Merge pull request #1459 from weisy11/dygraph

update style text doc, add corpus file descriptions
2020-12-16 14:34:01 +08:00 · 2020-12-16 14:34:01 +08:00 · 631fe2ecca
parent f38a22c0b3 f41851025b
commit 631fe2ecca
2 changed files with 19 additions and 2 deletions
--- a/StyleText/README.md
+++ b/StyleText/README.md
@ -116,9 +116,17 @@ In actual application scenarios, it is often necessary to synthesize pictures in
   * `CorpusGenerator`：
     * `method`：Method of CorpusGenerator，supports `FileCorpus` and `EnNumCorpus`. If `EnNumCorpus` is used，No other configuration is needed，otherwise you need to set `corpus_file` and `language`.
     * `language`：Language of the corpus.
-     * `corpus_file`: Filepath of the corpus.
+     * `corpus_file`: Filepath of the corpus.
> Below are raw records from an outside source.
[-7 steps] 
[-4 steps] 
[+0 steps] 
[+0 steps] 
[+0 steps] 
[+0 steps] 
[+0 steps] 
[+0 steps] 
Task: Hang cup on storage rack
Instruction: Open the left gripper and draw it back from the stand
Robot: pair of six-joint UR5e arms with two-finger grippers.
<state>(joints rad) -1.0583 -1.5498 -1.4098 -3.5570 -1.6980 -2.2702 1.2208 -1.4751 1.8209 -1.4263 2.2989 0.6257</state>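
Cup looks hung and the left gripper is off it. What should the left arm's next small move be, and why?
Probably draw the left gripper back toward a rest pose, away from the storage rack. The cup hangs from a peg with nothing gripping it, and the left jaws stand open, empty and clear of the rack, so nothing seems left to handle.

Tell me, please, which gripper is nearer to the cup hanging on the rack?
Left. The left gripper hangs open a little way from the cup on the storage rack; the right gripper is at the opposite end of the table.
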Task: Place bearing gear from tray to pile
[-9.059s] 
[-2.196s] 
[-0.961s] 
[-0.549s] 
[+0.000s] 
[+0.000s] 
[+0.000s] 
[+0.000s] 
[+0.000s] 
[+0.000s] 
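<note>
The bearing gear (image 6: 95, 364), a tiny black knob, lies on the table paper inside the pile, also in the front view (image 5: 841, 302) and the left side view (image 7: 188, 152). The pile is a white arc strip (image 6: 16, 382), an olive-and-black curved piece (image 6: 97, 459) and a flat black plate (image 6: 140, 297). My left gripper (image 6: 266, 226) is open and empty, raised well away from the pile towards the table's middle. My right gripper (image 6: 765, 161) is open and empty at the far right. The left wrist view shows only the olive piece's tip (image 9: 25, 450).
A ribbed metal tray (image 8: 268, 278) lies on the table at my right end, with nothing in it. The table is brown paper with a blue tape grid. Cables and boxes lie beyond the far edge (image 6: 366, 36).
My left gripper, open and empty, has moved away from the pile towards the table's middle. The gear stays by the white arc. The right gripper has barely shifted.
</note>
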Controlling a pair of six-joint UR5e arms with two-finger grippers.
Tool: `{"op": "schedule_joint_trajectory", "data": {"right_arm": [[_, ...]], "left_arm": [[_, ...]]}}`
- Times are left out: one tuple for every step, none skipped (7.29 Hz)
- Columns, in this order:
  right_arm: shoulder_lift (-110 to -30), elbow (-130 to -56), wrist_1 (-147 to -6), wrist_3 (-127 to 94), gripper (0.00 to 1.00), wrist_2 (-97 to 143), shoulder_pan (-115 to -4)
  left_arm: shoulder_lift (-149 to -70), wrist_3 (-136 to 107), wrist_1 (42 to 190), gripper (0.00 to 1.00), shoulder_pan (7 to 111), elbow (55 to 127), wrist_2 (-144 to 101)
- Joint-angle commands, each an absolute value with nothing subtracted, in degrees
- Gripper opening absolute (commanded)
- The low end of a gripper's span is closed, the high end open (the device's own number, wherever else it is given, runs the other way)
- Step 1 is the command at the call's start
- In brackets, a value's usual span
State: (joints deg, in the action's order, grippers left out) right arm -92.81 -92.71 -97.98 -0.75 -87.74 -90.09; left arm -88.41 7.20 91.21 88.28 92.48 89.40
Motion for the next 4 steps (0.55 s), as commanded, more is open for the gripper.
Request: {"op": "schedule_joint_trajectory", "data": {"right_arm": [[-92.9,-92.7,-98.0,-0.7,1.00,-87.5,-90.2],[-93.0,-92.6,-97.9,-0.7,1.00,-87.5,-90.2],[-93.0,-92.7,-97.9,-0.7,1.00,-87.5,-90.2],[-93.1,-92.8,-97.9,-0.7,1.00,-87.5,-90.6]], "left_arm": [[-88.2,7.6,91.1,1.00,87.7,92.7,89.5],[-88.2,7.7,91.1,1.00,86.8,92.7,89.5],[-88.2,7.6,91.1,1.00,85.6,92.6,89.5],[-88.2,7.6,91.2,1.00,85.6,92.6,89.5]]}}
Corpus file should be a text file which will be split by line-endings（'\n'）. Corpus generator samples one line each time.


+Example of corpus file: 
+```
+PaddleOCR
+飞桨文字识别
+StyleText
+风格文本图像数据合成
+```
+
 We provide a general dataset containing Chinese, English and Korean (50,000 images in all) for your trial ([download link](https://paddleocr.bj.bcebos.com/dygraph_v2.0/style_text/chkoen_5w.tar)), some examples are given below :

 <div align="center">
--- a/StyleText/README_ch.md
+++ b/StyleText/README_ch.md
@ -102,7 +102,16 @@ python3 -m tools.synth_image -c configs/config.yml --style_image examples/style_
   * `CorpusGenerator`：
     * `method`：语料生成方法，目前有`FileCorpus`和`EnNumCorpus`可选。如果使用`EnNumCorpus`，则不需要填写其他配置，否则需要修改`corpus_file`和`language`；
     * `language`：语料的语种；
-     * `corpus_file`: 语料文件路径。
+     * `corpus_file`: 语料文件路径。语料文件应使用文本文件。语料生成器首先会将语料按行切分，之后每次随机选取一行。
+
+   语料文件格式示例：
+   ```
+   PaddleOCR
+   飞桨文字识别
+   StyleText
+   风格文本图像数据合成
+   ...
+   ```

   Style-Text也提供了一批中英韩5万张通用场景数据用作文本风格图像，便于合成场景丰富的文本图像，下图给出了一些示例。